18 de janeiro de 2016

Duas notícias provenientes de estudos científicos dão uma boa ideia de que, além de não fazer mal ao organismo feminino, a pílula anticoncepcional traz benefícios à saúde até mesmo para quem não mantém relações sexuais. Além disso, está comprovado que quem toma a pílula pode ter uma vida mais longa com menos problemas de saúde. Vamos aos fatos!

O primeiro artigo foi publicado na respeitada revista científica The Lancet e sugere que as freiras católicas são prejudicadas pelo voto de castidade e recomenda, inclusive, que elas passem a tomar a pílula anticoncepcional.

Os autores, especialistas de duas universidades australianas (Monash University e University of Melbourne) disseram que, por não terem filhos, as religiosas estão mais sujeitas a sofrer de cânceres do sistema reprodutivo como o de mama, de ovário e útero. O risco maior resulta do fato de que as mulheres que não têm filhos e não amamentam, menstruam mais vezes e, portanto, são mais propensas a desenvolver esses cânceres.
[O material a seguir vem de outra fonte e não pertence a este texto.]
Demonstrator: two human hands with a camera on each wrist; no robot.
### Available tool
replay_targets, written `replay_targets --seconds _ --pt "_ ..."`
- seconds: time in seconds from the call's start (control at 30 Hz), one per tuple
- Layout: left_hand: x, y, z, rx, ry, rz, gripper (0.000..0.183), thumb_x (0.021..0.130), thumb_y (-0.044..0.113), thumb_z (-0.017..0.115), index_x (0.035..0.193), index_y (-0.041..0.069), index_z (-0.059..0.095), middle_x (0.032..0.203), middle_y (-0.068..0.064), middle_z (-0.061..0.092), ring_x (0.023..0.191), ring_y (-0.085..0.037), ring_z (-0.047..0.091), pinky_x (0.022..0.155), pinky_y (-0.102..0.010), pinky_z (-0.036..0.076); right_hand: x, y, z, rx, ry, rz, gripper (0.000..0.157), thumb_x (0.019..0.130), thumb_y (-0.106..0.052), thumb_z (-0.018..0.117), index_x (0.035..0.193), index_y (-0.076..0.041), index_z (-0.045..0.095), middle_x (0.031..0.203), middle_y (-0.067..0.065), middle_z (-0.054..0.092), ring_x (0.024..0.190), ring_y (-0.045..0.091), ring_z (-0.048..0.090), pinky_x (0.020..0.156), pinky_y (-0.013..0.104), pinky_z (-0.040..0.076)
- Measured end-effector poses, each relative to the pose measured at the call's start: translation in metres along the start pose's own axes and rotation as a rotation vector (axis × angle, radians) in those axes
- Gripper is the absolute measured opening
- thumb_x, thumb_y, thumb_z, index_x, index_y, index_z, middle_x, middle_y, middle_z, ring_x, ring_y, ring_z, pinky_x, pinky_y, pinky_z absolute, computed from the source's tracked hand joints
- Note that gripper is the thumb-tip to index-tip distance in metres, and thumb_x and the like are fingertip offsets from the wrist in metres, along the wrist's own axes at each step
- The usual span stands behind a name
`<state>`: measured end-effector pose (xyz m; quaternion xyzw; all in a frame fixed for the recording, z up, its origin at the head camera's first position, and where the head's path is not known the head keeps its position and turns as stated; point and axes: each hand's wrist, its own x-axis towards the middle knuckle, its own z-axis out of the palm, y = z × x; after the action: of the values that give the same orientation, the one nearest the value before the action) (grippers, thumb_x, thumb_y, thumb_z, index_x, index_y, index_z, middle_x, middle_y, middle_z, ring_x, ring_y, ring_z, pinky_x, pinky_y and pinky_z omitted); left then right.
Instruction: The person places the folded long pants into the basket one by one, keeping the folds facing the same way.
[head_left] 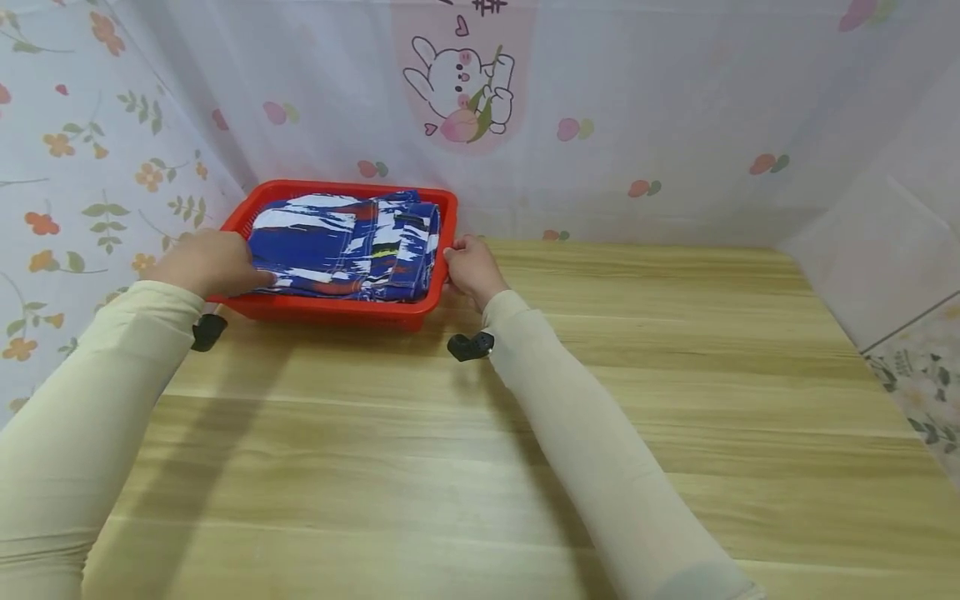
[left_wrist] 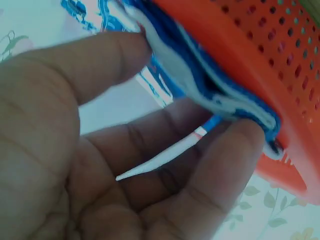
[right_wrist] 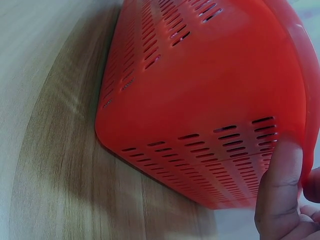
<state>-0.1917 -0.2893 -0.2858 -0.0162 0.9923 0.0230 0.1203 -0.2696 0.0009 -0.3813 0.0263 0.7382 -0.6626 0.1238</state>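
A red plastic basket (head_left: pixel 337 312) stands on the table at the back left. In it lies a folded garment (head_left: pixel 307 250), blue with white, red and yellow streaks and stitched seams. My left hand (head_left: pixel 213 262) is at the basket's left end. Seen from the left wrist, the thumb (left_wrist: pixel 112 60) and bent fingers (left_wrist: pixel 220 175) hold the folded edge of the garment (left_wrist: pixel 200 85). My right hand (head_left: pixel 474 268) grips the right rim of the basket. In the right wrist view, one finger (right_wrist: pixel 282 190) presses the slotted wall of the basket (right_wrist: pixel 225 75) just under the rim.
The wood-grain table (head_left: pixel 465 467) stretches forward and to the right of the basket. Behind it hangs a white curtain (head_left: pixel 637 108) with a rabbit print, and a flowered curtain (head_left: pixel 97 150) runs along the left, close to the basket.
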Motion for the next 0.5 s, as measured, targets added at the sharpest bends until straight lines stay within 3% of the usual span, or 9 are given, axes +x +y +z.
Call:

Concluindo o artigo, os especialistas disseram ainda que se a Igreja Católica tornasse a pílula disponível para todas as suas freiras, isso reduziria os riscos de cânceres de ovário e útero entre elas.

Viver mais com menos problemas de saúde – Outro estudo (citado inclusive pelos pesquisadores australianos) publicado no British Medical Journal mostrou que mulheres do Reino Unido que fizeram uso de anticoncepcionais orais são menos propensas a morrer de qualquer causa, incluindo todos os cânceres e doenças cardíacas, em comparação com as não usuárias do medicamento.

Os resultados são parte de uma pesquisa da Universidade de Aberdeen, na Escócia, que acompanhou 46 mil mulheres por quase 40 anos e é hoje um dos maiores estudos já feitos sobre os efeitos dos contraceptivos orais na saúde feminina. Os dados recolhidos e analisados mostraram que, no longo prazo, as mulheres que usaram contraceptivos orais tiveram uma taxa significativamente menor (12%) de morte por causas variadas. Os estudos concluíram também que riscos de câncer de ovário e do útero foram reduzidos entre 50% e 60% em usuárias em comparação com não usuárias da pílula.

É bom lembrar que há diferenças entre as que tomaram a primeira geração de pílulas e as que usam as formulações atuais e, também, os resultados dependem dos padrões de uso e dos tipos de doenças que acometem cada população.